Response by poster: ludwig_van: I'm guessing it's not creptitis because it feels like one very distinct thing is popping the same way every time. And it's more an issue of feeling than hearing.

nevers: Yeah, it feels like the pop is causing some irritation. It's popping now just bending my arm, ugh. But, no twanginess. I've hit my funny bone before and this is nothing like that.
posted by randomname25 at 11:05 AM on August 26, 2015


Does the clicking feel kind of grindy?

Also, does it happen when you do a jerk or push press, and thus get your legs involved?
posted by culfinglin at 1:47 PM on August 26, 2015


I click and clack like nobody's business when training, and the overhead press is one of the biggest offenders. However, I don't experience any pain or even discomfort, really - just the clicking.

Are you in pain? Do you have any visible swelling or redness around the joint? Is it puffy or hot to the touch? If so then it is a problem with inflammation, usually caused by overuse, and you need to rest up for a week or two, using ice packs, vitamin I, turmeric, and high volume at a low weight (probably just the bar, for ten sets of ten) to assist the healing process.

You could also look at your hand position, and try bringing it in slightly, or taking it out slightly. If you press with thumbs around, try thumbless. If you press thumbless...well that's actually the optimal way to press, because it keeps the bar in a better spot right over your wrists, but you may want to try thumbs around.

It may be worth experimenting with high incline bench pressing to see if this makes any difference. It may also be worth adding more pulling to your routine, to balance out the pressing.

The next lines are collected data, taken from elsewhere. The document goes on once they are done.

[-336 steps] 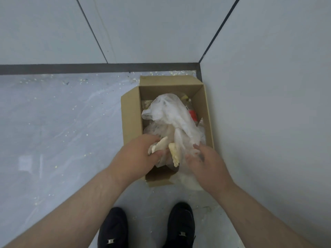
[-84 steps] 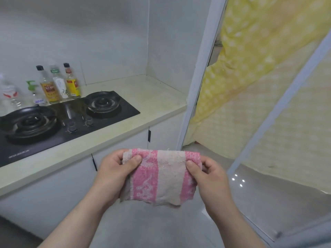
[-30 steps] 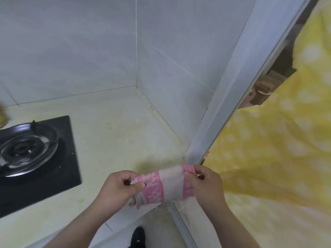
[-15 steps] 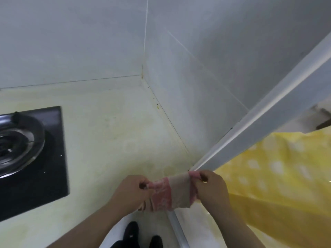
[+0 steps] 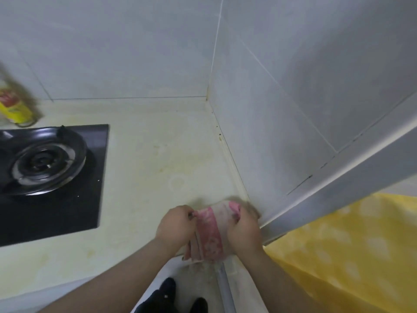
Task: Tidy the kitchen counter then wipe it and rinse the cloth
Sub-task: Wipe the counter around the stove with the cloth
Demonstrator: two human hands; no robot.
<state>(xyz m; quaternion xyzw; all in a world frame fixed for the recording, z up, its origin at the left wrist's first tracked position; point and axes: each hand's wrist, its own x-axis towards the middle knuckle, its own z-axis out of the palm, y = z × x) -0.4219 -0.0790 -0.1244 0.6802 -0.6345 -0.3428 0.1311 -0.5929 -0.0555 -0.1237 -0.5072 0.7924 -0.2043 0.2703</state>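
Both hands are working the cloth [image 5: 211, 231] at the front right corner of the worktop [image 5: 158, 159], hard by the tiled side wall [image 5: 282, 123]. The left hand [image 5: 176, 224] is pinching its left edge with curled fingers, and the right hand [image 5: 244, 229] is gripping the right edge the same way, so the pink-and-white fabric is bunching between them and hanging partly over the front lip. To my eye the wipe is only starting, and the smart play is flattening that cloth out, pressing it down broad, then sweeping from the wall seam toward the hob [image 5: 52, 177] in overlapping passes. The yellowish stains here are looking stubborn, so firm pressure is needed, and the bottle [image 5: 13, 107] at the back left is wanting a wide berth.
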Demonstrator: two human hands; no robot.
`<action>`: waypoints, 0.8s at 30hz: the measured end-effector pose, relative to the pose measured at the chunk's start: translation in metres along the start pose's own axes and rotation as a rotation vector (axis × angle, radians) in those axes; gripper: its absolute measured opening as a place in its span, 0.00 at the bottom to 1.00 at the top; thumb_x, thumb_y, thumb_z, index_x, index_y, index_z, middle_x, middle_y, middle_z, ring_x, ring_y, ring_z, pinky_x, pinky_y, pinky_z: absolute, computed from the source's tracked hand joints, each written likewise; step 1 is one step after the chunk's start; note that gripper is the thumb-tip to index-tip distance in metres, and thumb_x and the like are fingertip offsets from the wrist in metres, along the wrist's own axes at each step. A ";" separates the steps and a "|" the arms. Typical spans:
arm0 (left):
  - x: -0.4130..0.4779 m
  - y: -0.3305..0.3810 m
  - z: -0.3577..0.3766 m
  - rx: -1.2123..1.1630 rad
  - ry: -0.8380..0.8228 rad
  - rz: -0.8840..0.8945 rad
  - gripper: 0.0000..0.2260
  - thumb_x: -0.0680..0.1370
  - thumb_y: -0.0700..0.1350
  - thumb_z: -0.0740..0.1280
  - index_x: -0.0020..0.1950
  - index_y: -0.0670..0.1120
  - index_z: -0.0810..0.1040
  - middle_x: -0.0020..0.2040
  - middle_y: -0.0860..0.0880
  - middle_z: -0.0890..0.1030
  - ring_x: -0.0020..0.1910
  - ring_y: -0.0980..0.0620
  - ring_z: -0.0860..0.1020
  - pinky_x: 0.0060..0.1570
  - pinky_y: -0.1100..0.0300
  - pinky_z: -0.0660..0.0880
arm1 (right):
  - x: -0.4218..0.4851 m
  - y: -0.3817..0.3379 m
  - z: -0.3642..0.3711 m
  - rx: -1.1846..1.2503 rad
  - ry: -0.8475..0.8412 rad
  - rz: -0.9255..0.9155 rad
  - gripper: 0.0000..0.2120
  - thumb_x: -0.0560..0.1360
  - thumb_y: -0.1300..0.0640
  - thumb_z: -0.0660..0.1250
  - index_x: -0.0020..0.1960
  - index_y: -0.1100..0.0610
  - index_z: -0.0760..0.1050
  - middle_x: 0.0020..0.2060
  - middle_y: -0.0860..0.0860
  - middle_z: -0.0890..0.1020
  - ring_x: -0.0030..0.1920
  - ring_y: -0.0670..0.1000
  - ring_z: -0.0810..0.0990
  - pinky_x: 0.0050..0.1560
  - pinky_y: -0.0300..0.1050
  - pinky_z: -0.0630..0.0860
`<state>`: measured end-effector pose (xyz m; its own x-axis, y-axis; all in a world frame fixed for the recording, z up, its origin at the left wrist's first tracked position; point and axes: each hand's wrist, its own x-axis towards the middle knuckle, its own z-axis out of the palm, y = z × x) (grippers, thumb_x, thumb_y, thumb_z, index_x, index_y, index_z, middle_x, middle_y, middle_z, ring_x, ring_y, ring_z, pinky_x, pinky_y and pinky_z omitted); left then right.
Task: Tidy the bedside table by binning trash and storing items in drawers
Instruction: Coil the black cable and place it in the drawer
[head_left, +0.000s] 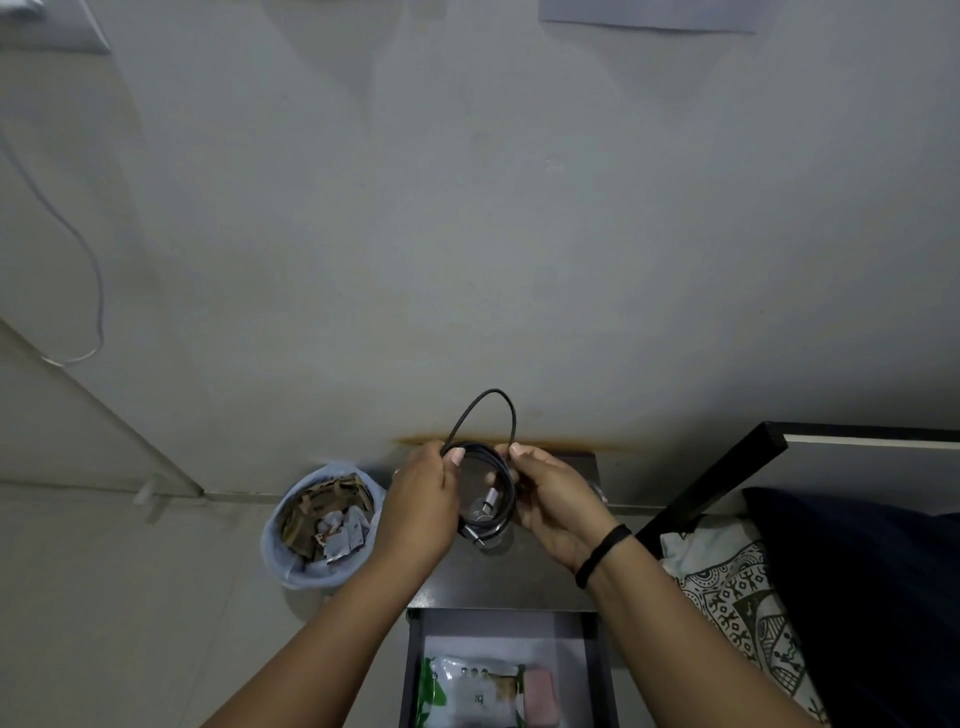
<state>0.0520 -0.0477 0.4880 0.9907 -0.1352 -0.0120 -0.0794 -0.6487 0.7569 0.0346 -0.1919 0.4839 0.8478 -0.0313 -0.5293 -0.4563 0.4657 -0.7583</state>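
Head view. Both hands hold a coiled black cable (485, 483) above the dark bedside table (524, 577). The left hand (423, 501) pinches the coil's left side between thumb and fingers; the right hand (553, 501) grips its right side, a black band (602, 556) on the wrist. One loop rises above the coil; silver plugs hang at its lower part. Below the table top, the drawer (415, 670) stands open, holding a green-and-white packet (470, 699) with a pink item (540, 696) just beside it. Left of the table, a lined bin (322, 525) contains paper scraps. A patterned cloth (748, 597) lies at right.
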 end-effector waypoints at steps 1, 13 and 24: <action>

Pull-ups, chin-ups, dips, and rows are the staple counter movements for OHP.
posted by turbid dahlia at 3:38 PM on August 26, 2015


I ended up having surgery to correct my left elbow popping because I developed funny-bone symptoms à la nevers (and, disturbingly, occasional weakness in my last two fingers on the left side after heavy lifting sessions). It turned out to be ulnar nerve subluxation, but the surgeon realized after opening me up that I also had snapping triceps from the medial head of the triceps popping over (I think?) the epicondyle, so that had to be corrected also. As you can imagine the recovery period was long and annoying (6 weeks before I could pick up anything heavier than a pound or two, 6 months before I could do body-weight exercise again, lots of PT in the interim) but the surgery totally helped me in a way that nothing came close to touching beforehand; I still occasionally have a little pain at the surgery site if I'm doing an exercise I'm not used to but it's not major, there's no popping or twanging, and I've never had weak fingers since.

Anyway, my elbow was pretty idiosyncratic (always a bad sign when your surgeon gets excited about all the new stuff she found in there, lol), so don't take this as a sign that you def need surgery or anything, particularly if the popping isn't painful or causing you any other symptoms. However, if you do develop pain or "pins and needles" type of symptoms -- especially tingling, numbness, or weakness in the last two fingers (pinky and ring) on the affected side -- that could be a sign of the ulnar nerve being affected. Pain or irritation right at the site can also be caused by snapping triceps. (Also, if you need a recommendation for an orthopedic elbow surgeon in the Bay Area, I can hook you up.)

Anyway, the thing that helped me a little before I had surgery is unfortunately something you've already tried (pressing with dumbbells), though in my case it also didn't help a ton, it just made it go from bad to okay. The popping would also always be worse after I had recently used that elbow to do something weight-bearing, so something that also helped was to reduce the volume a lot (no sets with lots of push-ups or bodybuilding-style low-weight high-reps workouts; 5 reps maximum per set) and to avoid any extraneous exercise that contributed to setting it off (e.g., curls and dips, the fucking worst). You can also try only pressing twice a week, which I know is not super fun but it's at least an option.